Here, we found Reg4 derived from gut epithelial cells to be related to resistance to HFD-mediated obesity. Marked IL-35+ cell accumulation was observed in the adipose tissues, gut tissues and other organs (e.g., spleen) of huREG4IECtg mice, which were resistant to HFD-mediated obesity, whereas fewer IL-35+ cells were observed in Reg4 KO mice than in their control WT littermates. The alteration of gut microbiota in huREG4IECtg or Reg4 KO mice was directly associated with IL-35+ cells. We also found the accumulation of IL-35+ cells to be related to the Lactobacillus-derived metabolite IAA. IAA induced the generation and accumulation of IL-35+ B cells in the presence of LPS by activating PXR. In addition, lower levels of IAA were observed in individuals with obesity than in nonobese subjects. These data suggest the existence of an axis among Reg4, gut microbiota, IAA/IL-35+ B cells, and resistance to HFD-mediated obesity.
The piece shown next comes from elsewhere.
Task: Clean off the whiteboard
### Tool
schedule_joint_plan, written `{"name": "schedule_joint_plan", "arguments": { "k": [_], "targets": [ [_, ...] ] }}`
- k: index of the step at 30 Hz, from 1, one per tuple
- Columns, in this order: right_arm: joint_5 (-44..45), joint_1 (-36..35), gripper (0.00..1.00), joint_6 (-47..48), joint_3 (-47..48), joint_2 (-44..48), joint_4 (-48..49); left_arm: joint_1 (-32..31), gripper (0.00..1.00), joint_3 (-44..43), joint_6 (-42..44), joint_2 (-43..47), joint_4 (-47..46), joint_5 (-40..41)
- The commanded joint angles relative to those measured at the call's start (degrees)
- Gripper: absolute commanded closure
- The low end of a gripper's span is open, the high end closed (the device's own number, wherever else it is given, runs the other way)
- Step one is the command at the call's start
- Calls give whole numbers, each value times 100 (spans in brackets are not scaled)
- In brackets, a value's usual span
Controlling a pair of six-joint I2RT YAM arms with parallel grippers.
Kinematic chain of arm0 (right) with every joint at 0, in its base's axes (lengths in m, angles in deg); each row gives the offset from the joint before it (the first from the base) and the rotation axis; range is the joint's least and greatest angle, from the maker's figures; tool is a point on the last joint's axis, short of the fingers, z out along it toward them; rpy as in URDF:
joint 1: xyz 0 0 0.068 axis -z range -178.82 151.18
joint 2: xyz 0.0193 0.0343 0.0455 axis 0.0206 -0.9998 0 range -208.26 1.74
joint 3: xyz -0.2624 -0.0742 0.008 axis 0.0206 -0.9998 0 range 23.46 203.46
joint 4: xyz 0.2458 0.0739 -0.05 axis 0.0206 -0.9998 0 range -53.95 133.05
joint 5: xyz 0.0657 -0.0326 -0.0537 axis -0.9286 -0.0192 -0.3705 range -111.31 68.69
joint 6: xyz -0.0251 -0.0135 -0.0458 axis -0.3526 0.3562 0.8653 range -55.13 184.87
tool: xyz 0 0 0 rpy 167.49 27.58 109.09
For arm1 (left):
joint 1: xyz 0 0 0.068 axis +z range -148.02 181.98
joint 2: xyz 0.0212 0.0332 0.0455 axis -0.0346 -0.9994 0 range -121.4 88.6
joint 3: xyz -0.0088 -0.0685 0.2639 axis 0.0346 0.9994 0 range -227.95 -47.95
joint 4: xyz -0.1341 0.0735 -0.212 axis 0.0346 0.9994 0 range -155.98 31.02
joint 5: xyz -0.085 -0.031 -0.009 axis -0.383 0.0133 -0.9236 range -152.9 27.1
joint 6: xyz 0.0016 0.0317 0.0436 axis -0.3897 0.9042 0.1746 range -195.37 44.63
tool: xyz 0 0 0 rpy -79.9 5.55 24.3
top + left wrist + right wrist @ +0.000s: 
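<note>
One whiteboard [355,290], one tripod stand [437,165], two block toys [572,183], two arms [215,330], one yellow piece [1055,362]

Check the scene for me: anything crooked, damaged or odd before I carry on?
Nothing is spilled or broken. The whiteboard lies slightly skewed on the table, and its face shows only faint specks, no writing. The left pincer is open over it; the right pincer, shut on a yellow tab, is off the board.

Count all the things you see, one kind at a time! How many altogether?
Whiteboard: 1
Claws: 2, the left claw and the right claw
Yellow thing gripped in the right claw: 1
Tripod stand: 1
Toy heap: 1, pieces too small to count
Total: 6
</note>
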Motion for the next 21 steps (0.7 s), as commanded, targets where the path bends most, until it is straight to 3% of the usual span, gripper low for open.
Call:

We demonstrated that IAA together with LPS induced the generation of IL-35+ cells by activating PXR, NFκB, RXR, and CAR. The tryptophan metabolite IAA has been reported to act as an agonist of PXR . Others also found that indole and indolic acid derivatives are potent bioactive metabolites that affect the intestinal barrier integrity and immune cells in mice by activating PXR [11, 61, 62]. Our results showed that IAA and LPS in combination promoted the activity of not only the transcription factor PXR but also RXR and CAR, which are necessary for inducing the expression of p35, a subunit of IL-35. Relationships and interactions among PXR, CAR, and RXR have been observed in multiple organs and tissues [63,64,65]. Several studies have also reported a relationship between IL-35 and NFκB; for example, B cells isolated from WT mice were shown to increase the expression of p35 and Ebi3 upon activation via TLR4 . Another study found that influenza A virus (IAV)–induced IL-35 transcription was regulated by NFκB . Additionally, direct chemical communication between intestinal symbionts and PXR can regulate mucosal integrity through a pathway that involves luminal sensing and signaling by TLR4 . It also is completely possible for other same settings/milieu of external stimuli for the induction of IL-35+ B cells.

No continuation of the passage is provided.